I’m sending this out to share some videos I am in with you. Doug Wilson has a new Amazon Prime talk show called Man Rampant. Last year he asked me to record a couple of episodes with him and they are now available at: https://www.amazon.com/dp/B07Z8GJ72X/
I’m in Episodes #3 and #5. They turned out great, episode 3 especially. In fact, they contain the best video content I’ve seen on Christian men’s issues. So I highly recommend them. Just wait until you see who I use as my example of what Christian masculinity ought to be.
A pastor in NYC I shared these with said he was surprised how good the production quality was. I gather this was because he assumed Wilson couldn’t operate at that level. A lot of people hate Wilson, and their negative vibes have gotten spread around, particularly into urban church and elite Christian circles, such that they’ve managed to give people like this pastor an impression of him that’s not square to reality. Me too, actually, as I was very surprised in a positive way by what I learned when visiting Moscow.

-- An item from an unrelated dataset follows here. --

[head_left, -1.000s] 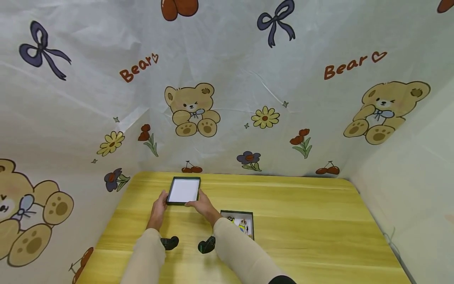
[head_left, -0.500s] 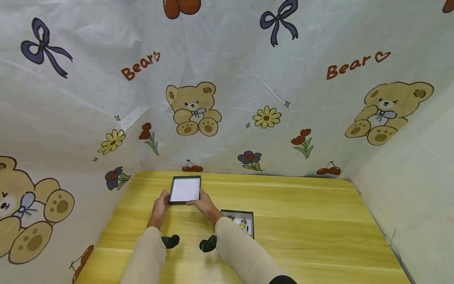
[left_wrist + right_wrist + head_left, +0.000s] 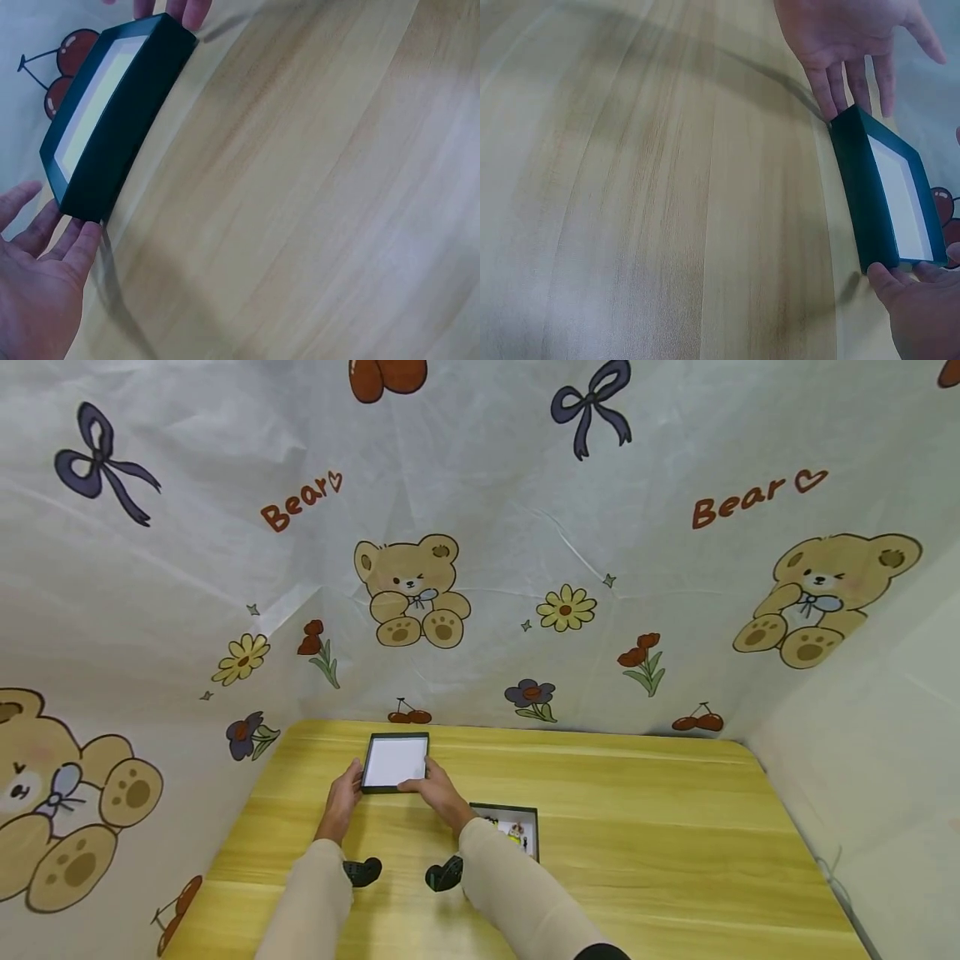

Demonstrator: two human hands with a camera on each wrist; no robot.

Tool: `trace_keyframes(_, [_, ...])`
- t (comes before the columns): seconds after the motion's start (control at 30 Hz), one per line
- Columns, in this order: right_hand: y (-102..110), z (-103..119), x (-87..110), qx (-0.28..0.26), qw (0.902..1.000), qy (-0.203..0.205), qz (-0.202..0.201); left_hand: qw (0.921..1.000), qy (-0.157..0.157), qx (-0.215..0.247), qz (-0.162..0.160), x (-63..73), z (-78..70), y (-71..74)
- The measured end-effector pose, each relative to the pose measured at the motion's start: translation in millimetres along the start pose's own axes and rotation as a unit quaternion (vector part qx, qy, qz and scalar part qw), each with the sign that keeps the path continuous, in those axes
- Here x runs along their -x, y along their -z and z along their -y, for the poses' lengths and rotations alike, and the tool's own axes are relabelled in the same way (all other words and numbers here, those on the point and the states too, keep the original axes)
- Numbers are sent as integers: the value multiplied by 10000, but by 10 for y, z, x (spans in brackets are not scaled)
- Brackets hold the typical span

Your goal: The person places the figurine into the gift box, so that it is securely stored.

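A shallow, square dark green box [image 3: 396, 762] with a white inside lies between my two hands at the back left of the table. My left hand [image 3: 343, 797] touches its left end with nearly straight fingers, thumb held away, as the left wrist view shows. From the other side, the fingers of my right hand [image 3: 441, 793] press the box's right end, and its thumb reaches over the near right corner in the head view. Both wrist views show the box's green side wall [image 3: 124, 120]. Whether it rests on the table or is slightly raised, I cannot tell.
A second dark-rimmed box [image 3: 537, 835] with small colourful pieces [image 3: 517, 833] inside stands beside my right forearm, which partly hides it. The wooden table [image 3: 660, 835] stretches to the right. A bear-patterned sheet [image 3: 480, 527] hangs behind it. A cable [image 3: 834, 877] runs by the right edge.
Both hands and the box between them keep nearly the same place. Only the head view shifts slightly.
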State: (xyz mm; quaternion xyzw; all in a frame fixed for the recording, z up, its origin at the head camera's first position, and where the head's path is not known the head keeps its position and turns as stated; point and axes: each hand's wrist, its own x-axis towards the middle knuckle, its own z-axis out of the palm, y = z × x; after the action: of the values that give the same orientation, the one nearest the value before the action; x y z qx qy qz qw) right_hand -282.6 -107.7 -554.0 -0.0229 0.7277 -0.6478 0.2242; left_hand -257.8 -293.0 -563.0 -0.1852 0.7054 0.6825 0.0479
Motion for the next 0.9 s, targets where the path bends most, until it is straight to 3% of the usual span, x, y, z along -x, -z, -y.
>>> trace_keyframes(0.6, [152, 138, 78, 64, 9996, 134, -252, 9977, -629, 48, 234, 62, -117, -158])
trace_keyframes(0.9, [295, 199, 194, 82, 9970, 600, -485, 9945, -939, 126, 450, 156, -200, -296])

While there’s a lot to potentially criticize Wilson about, virtually every criticism I’ve heard made of him could equally be made about the elite Christians who hate him. For example, people say his community is nepotistic because his children and in-laws hold prominent positions. Well guess what, Tim Keller’s son leads one of the Redeemer locations today, and I’ve never heard the word nepotism mentioned about that. I actually don’t care about nepotism in the church. You know who else practiced it? That’s right, Jesus Christ! Nepotism is a purely secular modernist concern as far as I’m concerned. But if you are going to complain about it, you should at least be consistent. I could continue going down point by point on most of the rest of the Wilson criticisms showing how they could apply as much and often more so to the elite.
I bring this up because many folks like to glom on to criticisms of people to dismiss someone whose ideas they don’t like and don’t want to have to hear. Sometimes these critiques are fair. People who have anything interesting to say are almost by definition outside the mainstream, and thus tend to be quirky at a minimum. But very often the criticisms are unfair. This clearly happens with some regularly, for example, to Rod Dreher. “He just wants Christians to head for the hills!” “It’s too Catholic.” “What about the Great Commission?” Etc. People dismiss him with statements like these, then go back to pretending all is well at their First Church of Moralistic Therapeutic Deism.
Wilson is one of those folks who gets treated that way so people ignore important parts of what he’s built out there. Wilson was one of the inventors of classical Christian education, which has had a vast impact. So Wilson has even positively touched the lives of all the elite NYC Christian families who sent their kids to Geneva School. Moscow, Idaho is one of only a couple genuine, functioning Benedict Option communities I have ever seen in the real world (as opposed to semi-separatist groups like the Bruderhof, the Amish, or a monastery). They have their own businesses (including the best coffee shop in town, hip restaurants, etc.), their own schools, and people in the church own significant amounts of strategic local real estate. They’ve built an impressive infrastructure over the course of multiple generations.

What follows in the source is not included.